## Aim of the task:
Each line below should be reproduced without any alteration.

## Data block:
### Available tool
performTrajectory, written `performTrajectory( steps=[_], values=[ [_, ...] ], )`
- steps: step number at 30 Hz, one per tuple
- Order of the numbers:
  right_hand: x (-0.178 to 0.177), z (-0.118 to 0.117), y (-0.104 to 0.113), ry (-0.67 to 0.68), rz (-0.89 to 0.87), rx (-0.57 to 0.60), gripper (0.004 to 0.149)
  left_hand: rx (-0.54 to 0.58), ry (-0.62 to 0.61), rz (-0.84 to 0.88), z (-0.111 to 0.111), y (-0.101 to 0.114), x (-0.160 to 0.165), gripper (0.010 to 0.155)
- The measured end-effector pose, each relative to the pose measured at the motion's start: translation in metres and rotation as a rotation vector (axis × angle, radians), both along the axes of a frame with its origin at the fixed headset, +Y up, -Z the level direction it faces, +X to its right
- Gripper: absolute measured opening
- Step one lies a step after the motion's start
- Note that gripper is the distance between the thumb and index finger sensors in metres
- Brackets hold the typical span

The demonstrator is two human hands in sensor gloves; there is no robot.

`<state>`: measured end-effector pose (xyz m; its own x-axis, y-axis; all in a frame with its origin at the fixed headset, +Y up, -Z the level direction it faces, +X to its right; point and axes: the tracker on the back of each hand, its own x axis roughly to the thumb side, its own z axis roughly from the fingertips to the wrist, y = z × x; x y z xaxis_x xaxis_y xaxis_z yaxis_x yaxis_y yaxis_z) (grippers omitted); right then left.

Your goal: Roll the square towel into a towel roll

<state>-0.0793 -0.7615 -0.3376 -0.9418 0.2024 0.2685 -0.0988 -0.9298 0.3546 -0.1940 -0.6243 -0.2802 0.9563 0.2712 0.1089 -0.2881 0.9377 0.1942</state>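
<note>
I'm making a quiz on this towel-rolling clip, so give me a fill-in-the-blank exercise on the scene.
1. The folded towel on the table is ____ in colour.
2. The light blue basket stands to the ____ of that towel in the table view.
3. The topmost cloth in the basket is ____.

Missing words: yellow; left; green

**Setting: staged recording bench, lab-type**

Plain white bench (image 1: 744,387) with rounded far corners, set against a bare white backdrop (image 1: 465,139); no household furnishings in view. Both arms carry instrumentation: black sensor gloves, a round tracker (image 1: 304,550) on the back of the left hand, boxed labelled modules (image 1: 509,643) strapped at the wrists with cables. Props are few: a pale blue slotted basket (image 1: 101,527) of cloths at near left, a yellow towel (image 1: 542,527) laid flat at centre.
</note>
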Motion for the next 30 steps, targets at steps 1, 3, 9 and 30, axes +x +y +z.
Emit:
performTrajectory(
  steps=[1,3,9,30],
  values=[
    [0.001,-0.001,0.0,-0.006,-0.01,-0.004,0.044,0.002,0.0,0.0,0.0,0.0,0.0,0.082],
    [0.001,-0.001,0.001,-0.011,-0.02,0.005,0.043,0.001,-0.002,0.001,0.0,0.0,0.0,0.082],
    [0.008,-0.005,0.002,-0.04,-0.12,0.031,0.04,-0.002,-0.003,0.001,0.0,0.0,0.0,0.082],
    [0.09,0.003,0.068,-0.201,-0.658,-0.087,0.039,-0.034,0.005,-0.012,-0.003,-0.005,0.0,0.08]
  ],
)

## Answer to the exercise:
### Available tool
performTrajectory, written `performTrajectory( steps=[_], values=[ [_, ...] ], )`
- steps: step number at 30 Hz, one per tuple
- Order of the numbers:
  right_hand: x (-0.178 to 0.177), z (-0.118 to 0.117), y (-0.104 to 0.113), ry (-0.67 to 0.68), rz (-0.89 to 0.87), rx (-0.57 to 0.60), gripper (0.004 to 0.149)
  left_hand: rx (-0.54 to 0.58), ry (-0.62 to 0.61), rz (-0.84 to 0.88), z (-0.111 to 0.111), y (-0.101 to 0.114), x (-0.160 to 0.165), gripper (0.010 to 0.155)
- The measured end-effector pose, each relative to the pose measured at the motion's start: translation in metres and rotation as a rotation vector (axis × angle, radians), both along the axes of a frame with its origin at the fixed headset, +Y up, -Z the level direction it faces, +X to its right
- Gripper: absolute measured opening
- Step one lies a step after the motion's start
- Note that gripper is the distance between the thumb and index finger sensors in metres
- Brackets hold the typical span

The demonstrator is two human hands in sensor gloves; there is no robot.

`<state>`: measured end-effector pose (xyz m; its own x-axis, y-axis; all in a frame with its origin at the fixed headset, +Y up, -Z the level direction it faces, +X to its right; point and axes: the tracker on the back of each hand, its own x axis roughly to the thumb side, its own z axis roughly from the fingertips to the wrist, y = z × x; x y z xaxis_x xaxis_y xaxis_z yaxis_x yaxis_y yaxis_z) (grippers omitted); right then left.

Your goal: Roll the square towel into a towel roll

<state>-0.0793 -0.7615 -0.3376 -0.9418 0.2024 0.2685 -0.0988 -0.9298 0.3546 -0.1940 -0.6243 -0.2802 0.9563 0.2712 0.1089 -0.2881 0.9377 0.1942</state>
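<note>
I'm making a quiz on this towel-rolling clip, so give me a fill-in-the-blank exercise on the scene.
1. The folded towel on the table is ____ in colour.
2. The light blue basket stands to the ____ of that towel in the table view.
3. The topmost cloth in the basket is ____.

Missing words: yellow; left; green

**Setting: staged recording bench, lab-type**

Plain white bench (image 1: 744,387) with rounded far corners, set against a bare white backdrop (image 1: 465,139); no household furnishings in view. Both arms carry instrumentation: black sensor gloves, a round tracker (image 1: 304,550) on the back of the left hand, boxed labelled modules (image 1: 509,643) strapped at the wrists with cables. Props are few: a pale blue slotted basket (image 1: 101,527) of cloths at near left, a yellow towel (image 1: 542,527) laid flat at centre.
</note>
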Motion for the next 30 steps, targets at steps 1, 3, 9 and 30, axes +x +y +z.
Emit:
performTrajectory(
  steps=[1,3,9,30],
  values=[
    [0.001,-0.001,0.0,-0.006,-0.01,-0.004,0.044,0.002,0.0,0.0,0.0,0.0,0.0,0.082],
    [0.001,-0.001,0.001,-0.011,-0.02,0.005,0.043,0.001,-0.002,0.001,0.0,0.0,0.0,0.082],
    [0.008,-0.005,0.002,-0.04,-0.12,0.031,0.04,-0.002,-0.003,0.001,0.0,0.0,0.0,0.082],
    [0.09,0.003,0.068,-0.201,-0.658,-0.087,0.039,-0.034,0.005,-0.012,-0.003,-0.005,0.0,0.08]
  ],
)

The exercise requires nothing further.